— Exercise prompt —
Output the listing word for word, minus images.

— Records to use —
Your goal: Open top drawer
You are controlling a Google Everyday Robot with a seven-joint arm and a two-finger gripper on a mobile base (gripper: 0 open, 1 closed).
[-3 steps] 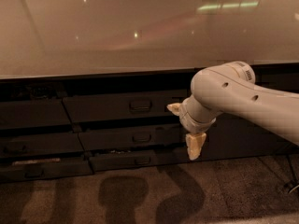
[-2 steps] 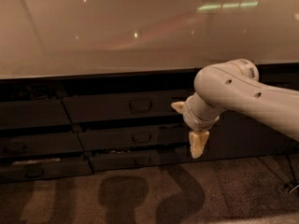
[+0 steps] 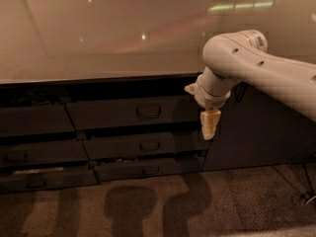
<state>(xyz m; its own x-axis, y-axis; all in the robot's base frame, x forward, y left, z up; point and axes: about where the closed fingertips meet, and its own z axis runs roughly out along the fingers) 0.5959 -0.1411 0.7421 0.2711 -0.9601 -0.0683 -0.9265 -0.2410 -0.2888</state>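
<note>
Camera view: the white arm (image 3: pixel 266 68) reaches in from the right edge, and its gripper (image 3: pixel 210 125) hangs pointing down just right of centre. Whether the gripper is spread or pressed together cannot be told.

The top drawer (image 3: pixel 108 113) runs across the middle of the frame under the pale counter (image 3: pixel 98 33). Its small handle (image 3: pixel 148 111) sits left of the gripper, apart from it and not grasped. The gripper overlaps the drawer front's right end.

No rails or drawer floor show, so the drawer looks unopened. Reaching the handle, gripping it and pulling all seem left to do.
</note>
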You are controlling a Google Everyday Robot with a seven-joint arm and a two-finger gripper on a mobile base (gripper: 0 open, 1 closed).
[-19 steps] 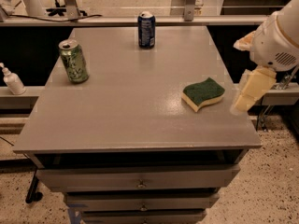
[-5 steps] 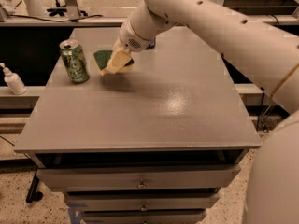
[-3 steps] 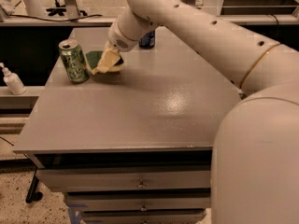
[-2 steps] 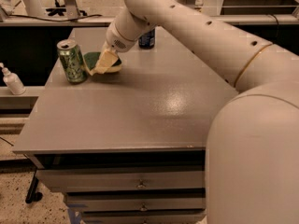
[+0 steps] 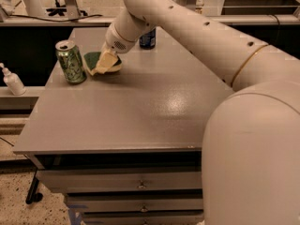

— Reply —
Your goal: Open top drawer
You are controlling a Google Everyday Robot with a seven-joint arm and a two-finger gripper on a mobile base (gripper: 0 open, 1 closed).
[-3 steps] 
[-2 steps] 
[+0 steps] 
<state>(xyz m; its own x-axis, y-axis; all in the robot's base frame, x forward, y left, z up; point and axes: about where the closed fingertips meet, and its own z axis runs roughly out along the fingers) 0.5959 -0.1411 0.7421 0.2711 -0.9601 -0.0683 -0.9265 -0.2410 -0.2888</state>
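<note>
Camera view: the white arm (image 3: pixel 266 68) reaches in from the right edge, and its gripper (image 3: pixel 210 125) hangs pointing down just right of centre. Whether the gripper is spread or pressed together cannot be told.

The top drawer (image 3: pixel 108 113) runs across the middle of the frame under the pale counter (image 3: pixel 98 33). Its small handle (image 3: pixel 148 111) sits left of the gripper, apart from it and not grasped. The gripper overlaps the drawer front's right end.

No rails or drawer floor show, so the drawer looks unopened. Reaching the handle, gripping it and pulling all seem left to do.
</note>
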You are controlling a Google Everyday Robot with a seven-joint arm and a two-finger gripper on a mobile base (gripper: 0 open, 1 closed).
[-19 steps] 
[-5 steps] 
[-3 steps] 
[-2 steps] 
[+0 steps] 

That finishes the output.